In 1924, Brown moved to the New York Giants where he gained his greatest fame three years later. In the 1926–1927 season, he scored fifty-two goals in thirty-eight games, one of the most productive seasons by any player in an American outdoor league. However, that season was an anomaly. While Brown was a consistent goal scorer, he more typically would score between eleven and twenty-eight goals a season.

With the onset of the Soccer War in 1928, Brown's career becomes erratic. When the Giants were suspended by the ASL, Brown moved to the Brooklyn Wanderers for three games. However, he then rejoined the Giants, when they began playing in the newly established Eastern Professional Soccer League. In 1930, the Giants rejoined the ASL, but under new ownership and a new name, the New York Soccer Club.

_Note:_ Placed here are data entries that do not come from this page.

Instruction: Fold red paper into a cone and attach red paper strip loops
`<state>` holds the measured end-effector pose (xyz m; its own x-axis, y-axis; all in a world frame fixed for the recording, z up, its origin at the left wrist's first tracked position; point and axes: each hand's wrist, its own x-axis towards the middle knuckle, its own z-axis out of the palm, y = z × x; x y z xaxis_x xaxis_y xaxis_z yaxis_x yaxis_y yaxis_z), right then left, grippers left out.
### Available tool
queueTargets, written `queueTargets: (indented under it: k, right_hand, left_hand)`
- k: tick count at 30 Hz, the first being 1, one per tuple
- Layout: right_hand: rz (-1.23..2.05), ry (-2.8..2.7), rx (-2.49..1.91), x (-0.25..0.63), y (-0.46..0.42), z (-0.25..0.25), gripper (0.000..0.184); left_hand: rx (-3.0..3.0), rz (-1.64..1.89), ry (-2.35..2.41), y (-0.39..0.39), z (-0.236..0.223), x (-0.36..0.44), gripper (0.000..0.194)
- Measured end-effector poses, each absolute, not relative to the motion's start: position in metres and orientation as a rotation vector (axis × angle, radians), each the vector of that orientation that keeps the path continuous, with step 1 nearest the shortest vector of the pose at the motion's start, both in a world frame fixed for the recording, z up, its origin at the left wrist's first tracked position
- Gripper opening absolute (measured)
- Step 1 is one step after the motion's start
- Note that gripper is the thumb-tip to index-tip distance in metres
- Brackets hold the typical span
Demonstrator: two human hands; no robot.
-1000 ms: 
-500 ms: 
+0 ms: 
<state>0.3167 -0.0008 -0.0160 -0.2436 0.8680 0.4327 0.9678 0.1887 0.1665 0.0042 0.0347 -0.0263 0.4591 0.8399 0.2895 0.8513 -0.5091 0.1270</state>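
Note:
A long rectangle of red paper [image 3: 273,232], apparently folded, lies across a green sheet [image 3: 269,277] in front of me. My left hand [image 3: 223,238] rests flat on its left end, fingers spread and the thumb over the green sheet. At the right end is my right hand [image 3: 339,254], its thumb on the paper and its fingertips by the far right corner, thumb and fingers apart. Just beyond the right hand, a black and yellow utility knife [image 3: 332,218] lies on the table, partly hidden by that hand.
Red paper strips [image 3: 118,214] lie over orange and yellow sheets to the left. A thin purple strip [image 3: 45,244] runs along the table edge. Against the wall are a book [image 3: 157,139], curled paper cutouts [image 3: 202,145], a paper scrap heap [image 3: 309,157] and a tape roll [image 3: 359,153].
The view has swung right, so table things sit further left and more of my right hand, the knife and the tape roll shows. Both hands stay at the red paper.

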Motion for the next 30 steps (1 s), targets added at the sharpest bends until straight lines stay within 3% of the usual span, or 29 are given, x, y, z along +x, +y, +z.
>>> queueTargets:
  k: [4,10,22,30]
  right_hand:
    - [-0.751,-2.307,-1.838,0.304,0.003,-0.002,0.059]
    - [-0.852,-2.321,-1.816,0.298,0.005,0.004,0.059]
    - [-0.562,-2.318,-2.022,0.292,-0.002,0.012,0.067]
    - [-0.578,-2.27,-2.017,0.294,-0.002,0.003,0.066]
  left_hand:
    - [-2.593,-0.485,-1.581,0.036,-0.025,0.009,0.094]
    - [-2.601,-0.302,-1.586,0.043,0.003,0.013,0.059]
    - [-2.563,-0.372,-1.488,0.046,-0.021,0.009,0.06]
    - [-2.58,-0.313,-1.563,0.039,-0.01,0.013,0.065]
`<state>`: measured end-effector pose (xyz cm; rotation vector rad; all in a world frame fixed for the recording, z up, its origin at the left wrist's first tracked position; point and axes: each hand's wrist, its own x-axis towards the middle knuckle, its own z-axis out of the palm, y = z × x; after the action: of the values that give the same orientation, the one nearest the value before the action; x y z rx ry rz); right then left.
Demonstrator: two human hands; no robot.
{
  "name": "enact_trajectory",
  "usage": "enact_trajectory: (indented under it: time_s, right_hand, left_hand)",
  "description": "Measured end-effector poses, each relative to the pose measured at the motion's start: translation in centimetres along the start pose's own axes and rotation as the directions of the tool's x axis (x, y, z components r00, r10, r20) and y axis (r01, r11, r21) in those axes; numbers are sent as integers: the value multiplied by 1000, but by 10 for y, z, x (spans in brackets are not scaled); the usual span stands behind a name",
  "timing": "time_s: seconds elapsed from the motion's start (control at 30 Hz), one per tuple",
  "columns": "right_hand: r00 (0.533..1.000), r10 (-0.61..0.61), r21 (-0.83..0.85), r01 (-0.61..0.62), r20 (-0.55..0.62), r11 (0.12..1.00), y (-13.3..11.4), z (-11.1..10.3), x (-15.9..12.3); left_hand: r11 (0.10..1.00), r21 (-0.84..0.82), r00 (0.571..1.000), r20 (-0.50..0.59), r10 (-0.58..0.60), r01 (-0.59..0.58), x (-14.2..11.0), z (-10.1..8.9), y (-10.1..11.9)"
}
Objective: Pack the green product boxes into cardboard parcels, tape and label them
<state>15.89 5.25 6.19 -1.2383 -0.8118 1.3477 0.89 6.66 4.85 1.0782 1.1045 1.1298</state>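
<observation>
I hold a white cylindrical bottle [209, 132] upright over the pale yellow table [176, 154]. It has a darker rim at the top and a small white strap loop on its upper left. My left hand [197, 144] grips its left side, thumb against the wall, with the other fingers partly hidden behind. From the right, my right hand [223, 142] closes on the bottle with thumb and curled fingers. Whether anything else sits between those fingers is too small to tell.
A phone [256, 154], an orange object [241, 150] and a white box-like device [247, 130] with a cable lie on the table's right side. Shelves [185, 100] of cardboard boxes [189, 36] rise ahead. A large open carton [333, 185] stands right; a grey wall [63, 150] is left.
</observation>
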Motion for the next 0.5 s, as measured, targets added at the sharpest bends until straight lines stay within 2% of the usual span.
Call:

New York SC folded at the end of the 1930 fall season and Brown moved to the second New York Giants. When the New York Giants had become the New York Soccer Club, Charles Stoneman, owner of both the ASL New York Nationals and the American baseball team New York Giants decided to rename his Nationals club the Giants. By that time the Great Depression and the Soccer Wars had begun to decimate the American Soccer League. Brown played out the 1931 season with the Giants but moved to the Brooklyn F.C. in 1932. The ASL collapsed in 1933 to be replaced by the second, and unrelated, American Soccer League. Brooklyn SC joined the second ASL but failed twelve games into the season. Brooklyn Celtic then joined the league, absorbing most of Brooklyn F.C.'s players as well as the team's record. Brown remained with Celtic until his retirement in 1935.

In addition to his regular teams, Brown served as a guest player twice, in 1919 and in 1920. In 1919, Bethlehem Steel signed Brown as a guest player during the team's Scandinavian tour. Bethlehem went 7-2-5 during that tour. Then St. Louis took Brown along for their 1920 European tour. St. Louis went 6–2–6.

==National team==
Brown earned three caps with the U.S. national team in 1925 and 1926. All three games came against Canada. In those three games, Canada won the first game, by a 1–0 score. The U.S. won the next two games, each with a 6–1 score. Brown got two goals in both wins. He was later injured which prevented him from participating in the 1930 FIFA World Cup, at which the U.S. placed third.

In 1951, Brown was inducted into the National Soccer Hall of Fame.